### WHAT IS NEEDED
Among the lines below, how many have the word "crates"? The reply is that number alone.

□ □ □ □

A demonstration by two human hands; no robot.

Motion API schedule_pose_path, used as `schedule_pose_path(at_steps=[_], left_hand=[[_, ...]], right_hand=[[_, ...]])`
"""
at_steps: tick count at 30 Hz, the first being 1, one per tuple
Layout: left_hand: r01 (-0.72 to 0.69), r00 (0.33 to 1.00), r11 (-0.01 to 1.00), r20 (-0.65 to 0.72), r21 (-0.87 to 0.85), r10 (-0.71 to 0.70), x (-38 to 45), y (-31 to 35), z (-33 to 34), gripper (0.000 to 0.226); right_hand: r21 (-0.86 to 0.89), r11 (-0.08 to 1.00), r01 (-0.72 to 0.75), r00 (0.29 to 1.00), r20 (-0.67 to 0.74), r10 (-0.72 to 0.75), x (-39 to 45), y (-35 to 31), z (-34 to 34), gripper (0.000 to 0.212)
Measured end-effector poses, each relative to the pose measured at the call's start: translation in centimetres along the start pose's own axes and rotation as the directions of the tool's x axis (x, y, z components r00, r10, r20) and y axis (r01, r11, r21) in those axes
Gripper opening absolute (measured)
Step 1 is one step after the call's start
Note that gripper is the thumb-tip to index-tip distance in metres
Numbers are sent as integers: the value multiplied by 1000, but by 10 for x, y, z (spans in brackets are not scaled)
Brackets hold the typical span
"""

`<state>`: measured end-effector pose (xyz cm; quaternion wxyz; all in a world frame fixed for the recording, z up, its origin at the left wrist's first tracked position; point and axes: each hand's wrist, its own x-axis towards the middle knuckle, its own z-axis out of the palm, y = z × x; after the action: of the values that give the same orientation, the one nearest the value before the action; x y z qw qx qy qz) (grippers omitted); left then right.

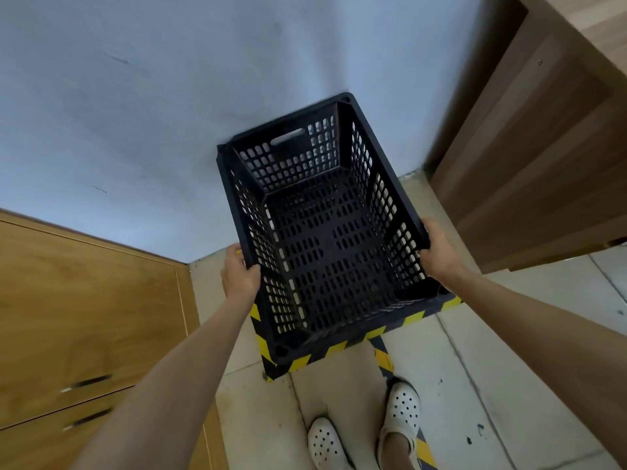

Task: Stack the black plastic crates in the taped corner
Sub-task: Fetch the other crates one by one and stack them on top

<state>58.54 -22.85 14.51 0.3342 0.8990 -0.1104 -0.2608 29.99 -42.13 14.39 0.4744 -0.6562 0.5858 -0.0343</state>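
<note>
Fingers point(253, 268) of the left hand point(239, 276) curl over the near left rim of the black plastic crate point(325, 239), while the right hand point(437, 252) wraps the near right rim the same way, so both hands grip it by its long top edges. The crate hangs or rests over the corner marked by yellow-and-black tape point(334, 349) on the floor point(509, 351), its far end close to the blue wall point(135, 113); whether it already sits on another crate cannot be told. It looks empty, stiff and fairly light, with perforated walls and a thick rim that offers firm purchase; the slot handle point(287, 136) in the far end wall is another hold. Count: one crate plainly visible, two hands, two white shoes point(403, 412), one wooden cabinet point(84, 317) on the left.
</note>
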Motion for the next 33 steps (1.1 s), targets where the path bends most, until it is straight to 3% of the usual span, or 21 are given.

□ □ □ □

### RESULT FOR THIS TASK
2